"Si tu sais quelque chose de plus juste que cela, [sache 
                que] c'est de bonne foi que je t'en ai fait part ; sinon, 
                sers-toi comme moi de ces réflexions." 
                Goethe 
                  (1749-1832), avant-propos du Traité des Couleurs 
                  
                 
                  
                    
                 
                
                  - Questions 
                    
 
                 
                 
                   
                     Dans 
                      les descriptions modernes de "l'expérience classique de 
                      Newton qui consiste à faire tomber sur un prisme 
                      un faisceau de lumière blanche"*, 
                      on mentionne l'apparition de sept couleurs : rouge, 
                      orange, jaune, vert, bleu, indigo, violet. La lumière solaire 
                      est donc déviée par le prisme et se colore en s'étirant. 
                      On dit que la lumière est dispersée. 
                      Ces couleurs sont ce qu'il est convenu d'appeler le "spectre" 
                      de la lumière blanche. On précise alors qu'elles sont contenues 
                      dans la lumière. On en donne pour preuve que les couleurs 
                      spectrales réfractées par un second prisme, inversé par 
                      rapport au premier, redonnent de la lumière. On explique 
                      enfin qu'une tomate est rouge parce qu'ayant absorbé 
                      toutes ces couleurs, elle ne rejette que le rouge...  
                    Cette explication 
                      est très généralement admise : elle est facile à transmettre, 
                      facile à résumer. Mais cette théorie vous-paraît-t'elle 
                      évidente ?  
                      On peut dire qu'une table est faite de bois ou de fer, mais 
                      qu'est-ce qui permettrait de dire que la lumière est faite 
                      de couleurs ? Le rapport de contenant à contenu se 
                      prévoit quand il s'agit de chapeau et de lapin, mais quand 
                      il s'agit de lumière et de couleurs ? Les expériences 
                      de Newton l'ont-elles vraiment montré ? 

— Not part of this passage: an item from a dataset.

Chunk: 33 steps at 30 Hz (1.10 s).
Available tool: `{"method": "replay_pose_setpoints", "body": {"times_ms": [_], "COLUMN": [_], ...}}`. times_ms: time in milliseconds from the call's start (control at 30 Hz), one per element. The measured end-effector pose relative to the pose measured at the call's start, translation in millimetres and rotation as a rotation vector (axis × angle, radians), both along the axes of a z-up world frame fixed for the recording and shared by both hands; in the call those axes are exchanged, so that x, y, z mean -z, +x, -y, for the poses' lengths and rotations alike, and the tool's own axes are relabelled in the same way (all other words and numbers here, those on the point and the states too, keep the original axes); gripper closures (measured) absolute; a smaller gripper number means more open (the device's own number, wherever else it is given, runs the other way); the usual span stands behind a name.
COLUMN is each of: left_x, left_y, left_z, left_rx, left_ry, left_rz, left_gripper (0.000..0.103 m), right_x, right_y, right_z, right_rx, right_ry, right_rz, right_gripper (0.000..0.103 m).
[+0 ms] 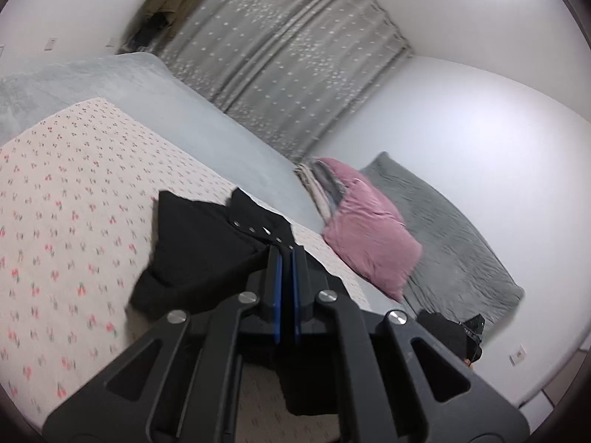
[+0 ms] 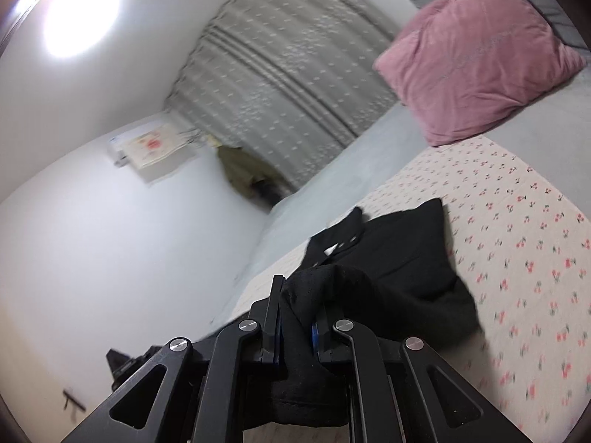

                      En cherchant à reconstituer cette experimentum crucis, 
                      à travers ses diverses descriptions (notamment celle qu'en 
                      fit Newton lui-même), en examinant toutes les possibilités 
                      de réfraction de la lumière par un prisme, en comparant 
                      les différentes théories de la couleur depuis l'Antiquité, 
                      d'autres questions se posent :  
                     
                      . Pourquoi au XVIIème siècle y-a-t'il eu soudain sept 
                      couleurs fondamentales, au lieu de deux ou trois depuis 
                      l'Antiquité ? 
                      . Pourquoi la confusion est-elle souvent faite entre violet 
                      et magenta ? 
                      . Pourquoi le vert disparaît-il souvent des couleurs 
                      spectrales ? 
                      . L'image d'une source lumineuse et incolore nous apparaît 
                      colorée après être passée à travers un prisme de verre : 
                      peut-on en conclure raisonnablement que la lumière 
                      est faite de "couleurs mélangées" ? 
                      . Comment une tomate peut-elle absorber les couleurs et 
                      rejeter sélectivement le rouge ? 
                      . Où se trouve exactement le magenta ? 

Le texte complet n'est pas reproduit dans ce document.